* _WHAT THE TASK REQUIRES_: Go through the records below line by line. Count the lines with "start" and give the count alone.

* _EXTRACTED RECORDS_:
◇ ◇ ◇ ◇ ◇ ◇ ◇

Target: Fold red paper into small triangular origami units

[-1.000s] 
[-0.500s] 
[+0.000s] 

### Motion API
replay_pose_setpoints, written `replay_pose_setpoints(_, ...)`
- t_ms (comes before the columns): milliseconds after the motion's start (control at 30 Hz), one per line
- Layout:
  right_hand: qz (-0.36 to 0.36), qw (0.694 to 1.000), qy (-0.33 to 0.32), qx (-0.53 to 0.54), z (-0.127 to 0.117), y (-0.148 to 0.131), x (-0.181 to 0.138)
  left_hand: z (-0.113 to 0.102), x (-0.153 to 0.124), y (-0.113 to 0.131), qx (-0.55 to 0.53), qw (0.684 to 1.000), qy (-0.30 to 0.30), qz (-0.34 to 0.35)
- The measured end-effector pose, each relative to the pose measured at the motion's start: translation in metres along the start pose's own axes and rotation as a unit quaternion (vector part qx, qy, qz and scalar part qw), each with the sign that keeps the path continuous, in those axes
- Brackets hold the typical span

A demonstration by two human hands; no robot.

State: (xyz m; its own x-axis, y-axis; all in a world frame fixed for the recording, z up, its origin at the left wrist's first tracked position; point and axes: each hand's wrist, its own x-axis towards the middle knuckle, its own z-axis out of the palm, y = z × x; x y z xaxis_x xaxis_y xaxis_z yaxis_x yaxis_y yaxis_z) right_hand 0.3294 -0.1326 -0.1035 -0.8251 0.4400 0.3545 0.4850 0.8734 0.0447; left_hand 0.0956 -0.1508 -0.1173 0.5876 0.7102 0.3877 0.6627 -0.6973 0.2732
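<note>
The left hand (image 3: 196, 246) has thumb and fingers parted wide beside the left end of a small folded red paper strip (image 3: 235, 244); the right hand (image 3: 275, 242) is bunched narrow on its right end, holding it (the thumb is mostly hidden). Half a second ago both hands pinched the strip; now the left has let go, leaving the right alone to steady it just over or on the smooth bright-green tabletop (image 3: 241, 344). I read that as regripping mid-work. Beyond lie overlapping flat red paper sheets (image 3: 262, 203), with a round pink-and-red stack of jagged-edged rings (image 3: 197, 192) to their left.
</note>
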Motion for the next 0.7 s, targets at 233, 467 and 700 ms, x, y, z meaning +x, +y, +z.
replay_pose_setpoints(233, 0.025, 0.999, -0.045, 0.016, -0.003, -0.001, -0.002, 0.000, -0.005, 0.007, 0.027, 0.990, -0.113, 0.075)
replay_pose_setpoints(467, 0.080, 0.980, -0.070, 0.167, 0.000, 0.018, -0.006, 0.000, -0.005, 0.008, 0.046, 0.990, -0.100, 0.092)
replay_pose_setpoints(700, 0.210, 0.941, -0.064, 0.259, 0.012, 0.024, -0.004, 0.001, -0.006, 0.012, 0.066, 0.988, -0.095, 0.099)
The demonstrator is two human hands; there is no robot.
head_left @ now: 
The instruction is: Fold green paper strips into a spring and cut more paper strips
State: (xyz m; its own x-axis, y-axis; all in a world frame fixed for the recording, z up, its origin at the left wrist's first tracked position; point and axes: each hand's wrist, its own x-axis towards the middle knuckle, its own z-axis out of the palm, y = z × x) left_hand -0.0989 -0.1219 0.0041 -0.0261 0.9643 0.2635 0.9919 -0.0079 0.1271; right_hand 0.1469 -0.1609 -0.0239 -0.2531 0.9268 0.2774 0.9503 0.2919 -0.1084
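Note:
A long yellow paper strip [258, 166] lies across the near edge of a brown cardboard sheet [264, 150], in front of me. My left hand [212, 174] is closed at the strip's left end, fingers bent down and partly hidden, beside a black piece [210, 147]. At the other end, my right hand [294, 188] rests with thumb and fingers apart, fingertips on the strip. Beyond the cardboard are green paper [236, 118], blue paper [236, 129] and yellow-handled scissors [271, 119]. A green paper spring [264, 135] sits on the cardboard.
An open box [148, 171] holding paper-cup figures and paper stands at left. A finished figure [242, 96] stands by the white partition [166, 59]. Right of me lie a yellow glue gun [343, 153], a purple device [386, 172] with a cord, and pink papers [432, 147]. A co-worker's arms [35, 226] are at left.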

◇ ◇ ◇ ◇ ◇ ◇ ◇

* _EXERCISE RESULT_: 2